More tax for Shell in England, ‘but they are not going to leave’

At the end of last year, Shell’s headquarters moved to London. Fiscal considerations also played a role in this: dividend tax in particular would have been decisive for shareholders. The extra tax for Shell is therefore striking: the company cannot escape new tax regulations in the UK either.

“This certainly shows that taxation is subject to change, it depends on politics,” says Van de Streek. But he does not think that Shell’s departure from the Netherlands was in vain because of this. “The dividend tax is about world profits, this is only about profits in the UK, and the measure is temporary,” says van de Streek. “That’s comparing apples to oranges.”

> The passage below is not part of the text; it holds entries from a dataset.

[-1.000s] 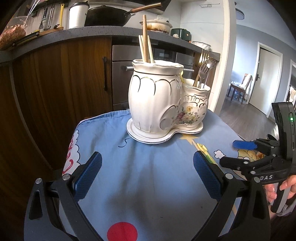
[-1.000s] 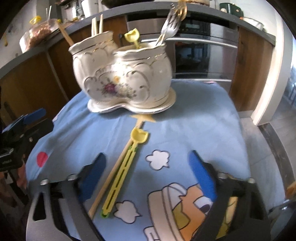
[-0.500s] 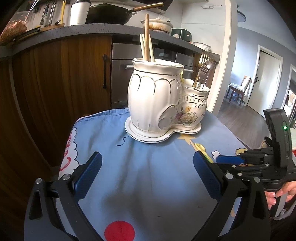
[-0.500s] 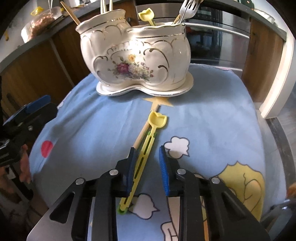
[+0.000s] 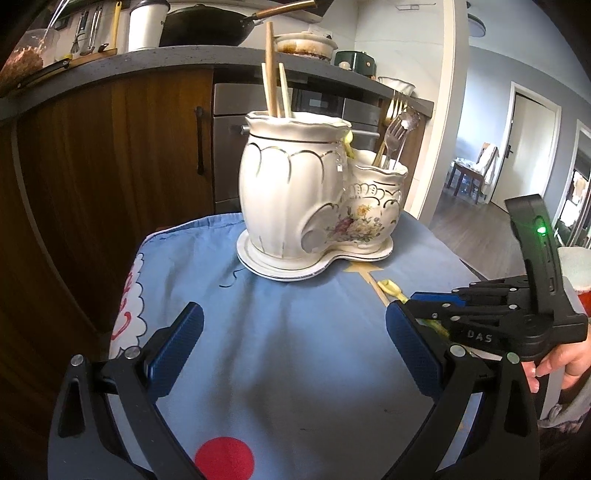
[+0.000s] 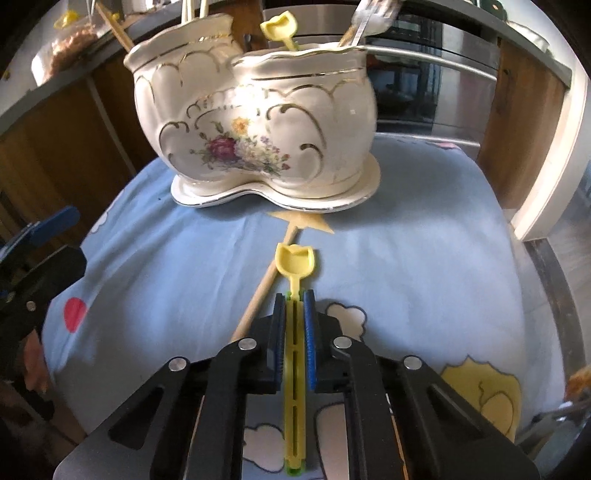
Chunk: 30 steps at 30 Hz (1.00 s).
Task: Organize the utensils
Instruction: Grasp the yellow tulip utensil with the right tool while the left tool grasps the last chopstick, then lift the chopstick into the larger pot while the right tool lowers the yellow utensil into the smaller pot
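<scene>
A yellow plastic utensil (image 6: 295, 260) with a tulip-shaped head lies on the blue cloth, pointing at the white flowered ceramic holder (image 6: 255, 122). My right gripper (image 6: 294, 297) has its jaws closing, and its blue pads press on both sides of the utensil's slotted handle. A wooden chopstick (image 6: 262, 291) lies just left of it. In the left wrist view my left gripper (image 5: 295, 347) stands open with nothing between its fingers, short of the holder (image 5: 306, 199). The right gripper (image 5: 417, 300) comes in from the right over the yellow utensil (image 5: 391, 286).
The holder carries chopsticks (image 5: 273, 74), forks (image 5: 391, 136) and another yellow utensil (image 6: 277, 31). The blue cartoon cloth (image 5: 295, 369) covers a small table with edges close on all sides. Wooden cabinets and an oven stand behind. A person's hand (image 5: 561, 363) grips the right tool.
The right gripper's jaws went from wide apart to pressed on the yellow utensil's handle, and it shifted over that handle. The left gripper has stayed where it was.
</scene>
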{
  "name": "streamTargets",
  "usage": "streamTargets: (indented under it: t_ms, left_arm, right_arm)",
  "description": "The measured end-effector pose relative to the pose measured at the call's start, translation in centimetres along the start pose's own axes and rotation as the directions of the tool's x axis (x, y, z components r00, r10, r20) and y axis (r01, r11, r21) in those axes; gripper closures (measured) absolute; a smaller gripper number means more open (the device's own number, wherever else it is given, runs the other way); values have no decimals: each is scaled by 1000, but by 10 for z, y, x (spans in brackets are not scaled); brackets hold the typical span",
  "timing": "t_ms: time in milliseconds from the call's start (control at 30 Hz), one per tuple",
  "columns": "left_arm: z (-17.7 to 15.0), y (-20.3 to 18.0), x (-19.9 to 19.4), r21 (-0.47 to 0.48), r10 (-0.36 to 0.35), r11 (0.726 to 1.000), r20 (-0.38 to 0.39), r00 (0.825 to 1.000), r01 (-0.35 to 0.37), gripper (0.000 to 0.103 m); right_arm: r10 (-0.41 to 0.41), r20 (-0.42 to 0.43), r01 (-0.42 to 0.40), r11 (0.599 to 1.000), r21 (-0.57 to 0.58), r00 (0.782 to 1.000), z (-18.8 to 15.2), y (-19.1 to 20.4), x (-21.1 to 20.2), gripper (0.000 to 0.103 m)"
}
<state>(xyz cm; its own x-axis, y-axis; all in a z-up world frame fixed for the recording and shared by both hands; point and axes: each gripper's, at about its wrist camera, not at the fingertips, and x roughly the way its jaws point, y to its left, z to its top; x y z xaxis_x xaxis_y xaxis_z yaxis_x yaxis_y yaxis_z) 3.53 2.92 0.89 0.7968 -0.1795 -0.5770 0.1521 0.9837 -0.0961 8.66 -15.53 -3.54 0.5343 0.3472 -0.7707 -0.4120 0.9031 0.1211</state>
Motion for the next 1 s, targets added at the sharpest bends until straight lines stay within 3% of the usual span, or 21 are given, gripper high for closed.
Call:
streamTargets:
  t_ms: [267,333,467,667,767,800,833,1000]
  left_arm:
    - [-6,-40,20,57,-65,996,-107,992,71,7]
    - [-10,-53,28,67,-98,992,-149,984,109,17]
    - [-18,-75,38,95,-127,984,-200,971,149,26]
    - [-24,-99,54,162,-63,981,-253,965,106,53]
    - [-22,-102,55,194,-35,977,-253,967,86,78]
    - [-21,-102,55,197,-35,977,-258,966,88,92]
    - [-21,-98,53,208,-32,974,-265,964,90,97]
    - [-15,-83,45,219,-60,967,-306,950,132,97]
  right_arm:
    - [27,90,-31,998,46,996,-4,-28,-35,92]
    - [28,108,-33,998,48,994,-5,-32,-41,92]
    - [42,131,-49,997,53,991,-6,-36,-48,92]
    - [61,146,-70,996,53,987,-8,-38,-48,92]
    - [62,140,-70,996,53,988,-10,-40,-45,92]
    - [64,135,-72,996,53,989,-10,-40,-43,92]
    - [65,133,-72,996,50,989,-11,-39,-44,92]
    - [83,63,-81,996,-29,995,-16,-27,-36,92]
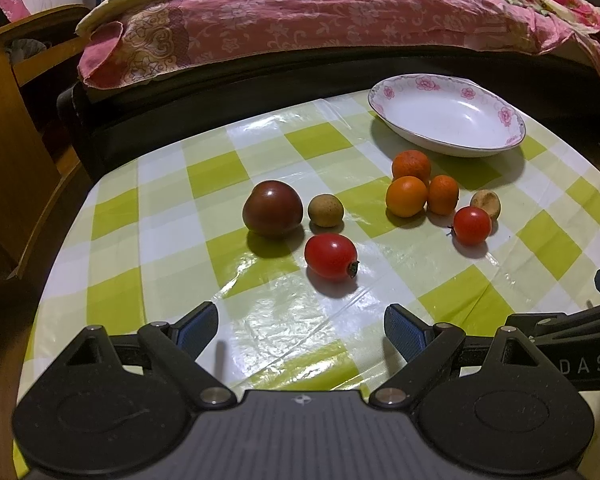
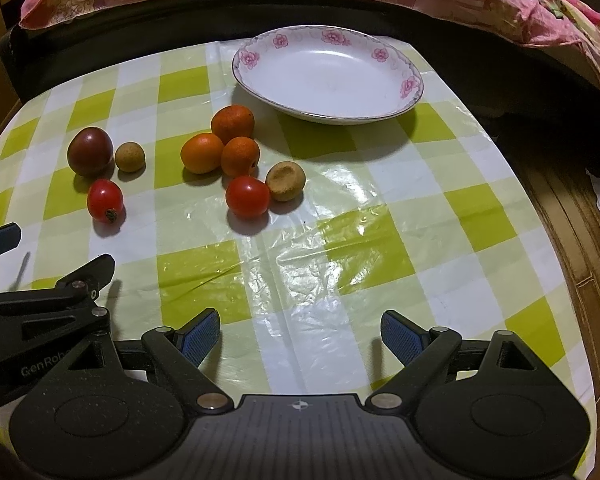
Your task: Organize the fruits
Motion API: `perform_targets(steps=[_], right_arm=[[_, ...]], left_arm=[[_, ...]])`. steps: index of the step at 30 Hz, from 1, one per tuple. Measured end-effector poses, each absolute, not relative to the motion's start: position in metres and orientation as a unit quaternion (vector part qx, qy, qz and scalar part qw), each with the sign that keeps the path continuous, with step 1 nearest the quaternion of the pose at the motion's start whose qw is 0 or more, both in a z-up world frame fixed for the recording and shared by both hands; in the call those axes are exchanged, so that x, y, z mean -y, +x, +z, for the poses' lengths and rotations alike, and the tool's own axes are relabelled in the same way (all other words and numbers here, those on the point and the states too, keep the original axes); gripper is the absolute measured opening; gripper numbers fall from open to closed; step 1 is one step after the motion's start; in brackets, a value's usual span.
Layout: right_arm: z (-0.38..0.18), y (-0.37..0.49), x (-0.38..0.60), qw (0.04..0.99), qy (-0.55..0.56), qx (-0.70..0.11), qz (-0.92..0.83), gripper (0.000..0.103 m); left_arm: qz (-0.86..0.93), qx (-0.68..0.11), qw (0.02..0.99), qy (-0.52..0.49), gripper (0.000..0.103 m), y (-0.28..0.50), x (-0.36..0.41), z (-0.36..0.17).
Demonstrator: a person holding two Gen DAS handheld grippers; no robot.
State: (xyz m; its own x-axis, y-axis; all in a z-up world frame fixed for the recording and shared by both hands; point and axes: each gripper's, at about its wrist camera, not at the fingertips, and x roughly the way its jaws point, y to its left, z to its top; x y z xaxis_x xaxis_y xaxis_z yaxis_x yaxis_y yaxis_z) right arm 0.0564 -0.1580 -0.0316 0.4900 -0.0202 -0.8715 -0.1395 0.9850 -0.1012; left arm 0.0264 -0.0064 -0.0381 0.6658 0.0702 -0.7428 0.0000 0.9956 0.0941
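Both claws hang low over the near edge of the table (image 2: 340, 280), the left claw (image 1: 300, 330) and the right claw (image 2: 300, 332) each spread wide with nothing between the fingers. Just beyond lie two red tomatoes (image 1: 331, 256) (image 2: 247, 196), a dark tomato (image 1: 272, 208), two brownish fruits (image 1: 325, 210) (image 2: 285, 175) and three oranges (image 2: 220, 148) touching in a cluster. Farther off, to the right, sits a flowered white plate (image 2: 260, 84).

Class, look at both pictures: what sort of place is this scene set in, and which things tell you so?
Probably a home, likely a bedroom or living space: a checked plastic tablecloth covers a small table, a floral plate sits on it, and a pink flowered quilt lies on bedding or a couch just behind.
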Motion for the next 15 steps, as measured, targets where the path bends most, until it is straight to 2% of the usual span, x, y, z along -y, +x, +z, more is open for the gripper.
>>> perform_targets(steps=[15], right_arm=[[-0.0329,0.0574,0.1585,0.858,-0.078,-0.506,0.036,0.085]], left_arm=[[0.020,-0.409,0.911,0.044,0.096,0.0265,0.0063,-0.0385]])
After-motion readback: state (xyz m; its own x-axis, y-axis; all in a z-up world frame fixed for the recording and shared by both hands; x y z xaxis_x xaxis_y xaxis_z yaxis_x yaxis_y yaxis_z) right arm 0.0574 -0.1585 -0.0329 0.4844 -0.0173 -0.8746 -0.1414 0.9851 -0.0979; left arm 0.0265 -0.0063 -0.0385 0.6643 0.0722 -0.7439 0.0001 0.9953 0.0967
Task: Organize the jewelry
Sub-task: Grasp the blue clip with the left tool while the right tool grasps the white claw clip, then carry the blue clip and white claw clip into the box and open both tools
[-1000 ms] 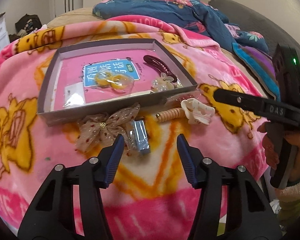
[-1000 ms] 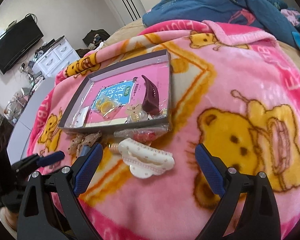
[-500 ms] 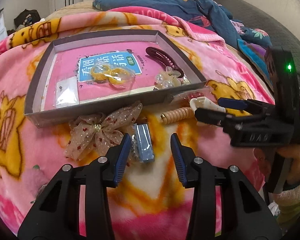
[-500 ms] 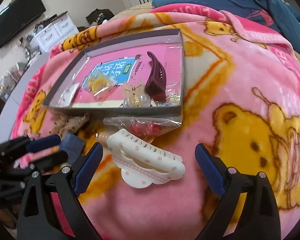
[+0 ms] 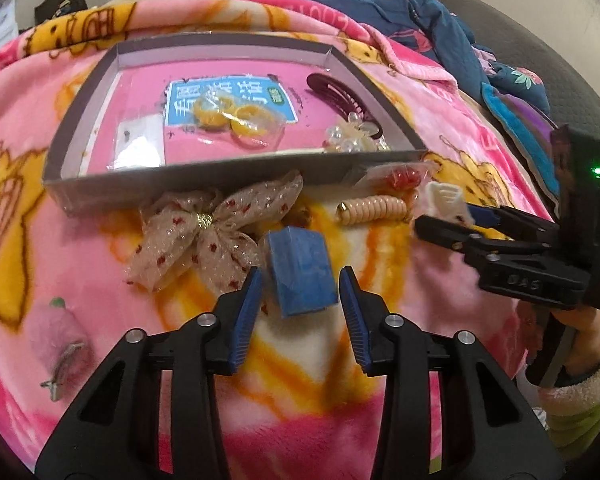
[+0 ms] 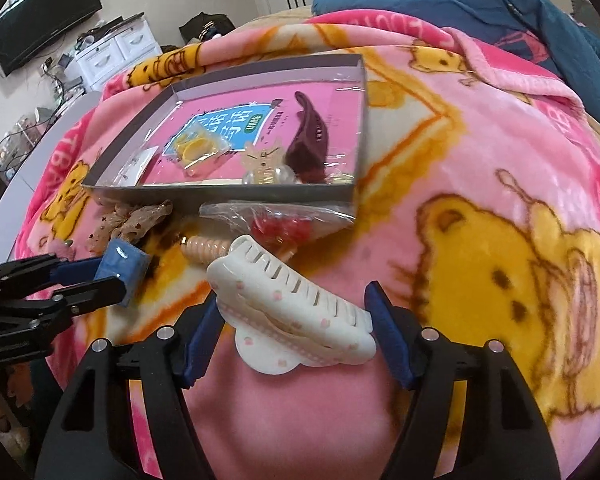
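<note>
The grey-walled tray (image 5: 204,178) lies flat on the pink bed blanket, holding yellow hair ties in a clear bag (image 5: 236,120), a maroon clip (image 5: 340,98) and a clear bow clip (image 5: 350,140). Just outside its near wall, from 9 to 3 o'clock: a sheer dotted bow (image 5: 204,228), a small blue box (image 5: 302,274), a peach spiral hair tie (image 5: 374,209), bagged red beads (image 6: 282,226) and a white claw clip (image 6: 296,308).

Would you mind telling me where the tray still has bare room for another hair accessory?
The tray is free along its far wall, above the yellow rings, and in its far left corner beyond the white card. Its near right corner is crowded: the maroon clip and clear clip lie together.
</note>
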`<state>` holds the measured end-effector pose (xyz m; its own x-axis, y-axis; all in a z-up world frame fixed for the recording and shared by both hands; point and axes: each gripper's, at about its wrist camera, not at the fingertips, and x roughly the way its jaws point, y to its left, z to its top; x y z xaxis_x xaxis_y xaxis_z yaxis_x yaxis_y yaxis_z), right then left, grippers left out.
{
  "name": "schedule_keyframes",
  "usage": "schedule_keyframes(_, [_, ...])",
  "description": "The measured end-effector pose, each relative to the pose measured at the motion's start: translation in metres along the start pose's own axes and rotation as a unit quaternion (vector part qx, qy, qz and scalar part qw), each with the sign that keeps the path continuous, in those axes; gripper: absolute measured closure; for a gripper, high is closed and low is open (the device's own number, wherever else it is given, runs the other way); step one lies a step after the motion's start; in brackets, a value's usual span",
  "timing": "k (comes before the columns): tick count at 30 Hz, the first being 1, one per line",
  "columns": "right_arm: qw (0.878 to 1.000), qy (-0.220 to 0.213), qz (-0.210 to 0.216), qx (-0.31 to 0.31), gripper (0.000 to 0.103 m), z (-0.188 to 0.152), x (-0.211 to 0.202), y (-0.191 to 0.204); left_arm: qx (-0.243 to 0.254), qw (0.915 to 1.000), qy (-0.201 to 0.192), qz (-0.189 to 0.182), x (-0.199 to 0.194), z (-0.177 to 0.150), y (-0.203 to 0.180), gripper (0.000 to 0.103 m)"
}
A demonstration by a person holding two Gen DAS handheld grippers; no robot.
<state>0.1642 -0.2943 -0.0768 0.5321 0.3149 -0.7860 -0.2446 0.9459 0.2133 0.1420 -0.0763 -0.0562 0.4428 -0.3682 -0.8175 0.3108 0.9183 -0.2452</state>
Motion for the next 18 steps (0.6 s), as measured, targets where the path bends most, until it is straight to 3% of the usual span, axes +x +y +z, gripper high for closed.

He therefore does not expect BP or Shell to leave England, despite their public statements. “That wouldn’t solve anything, because they can’t avoid this tax by establishing their headquarters in another country, unlike with the dividend tax.”

In any case, profits from the exploration of natural resources such as oil must be paid to the country from which the raw materials come. So it doesn’t matter where a company’s headquarters is located. “That is why I understand that the UK taxes this higher, because it has less consequences for the business climate.”

‘This is not going to happen in the Netherlands’

According to Professor Van de Streek, the principle that companies that are exceptionally profitable as a result of a crisis have to pay more tax to give that money to groups that are hit hard could also be applied to other sectors. “Internet companies and supermarkets benefited disproportionately during the corona crisis, for example.”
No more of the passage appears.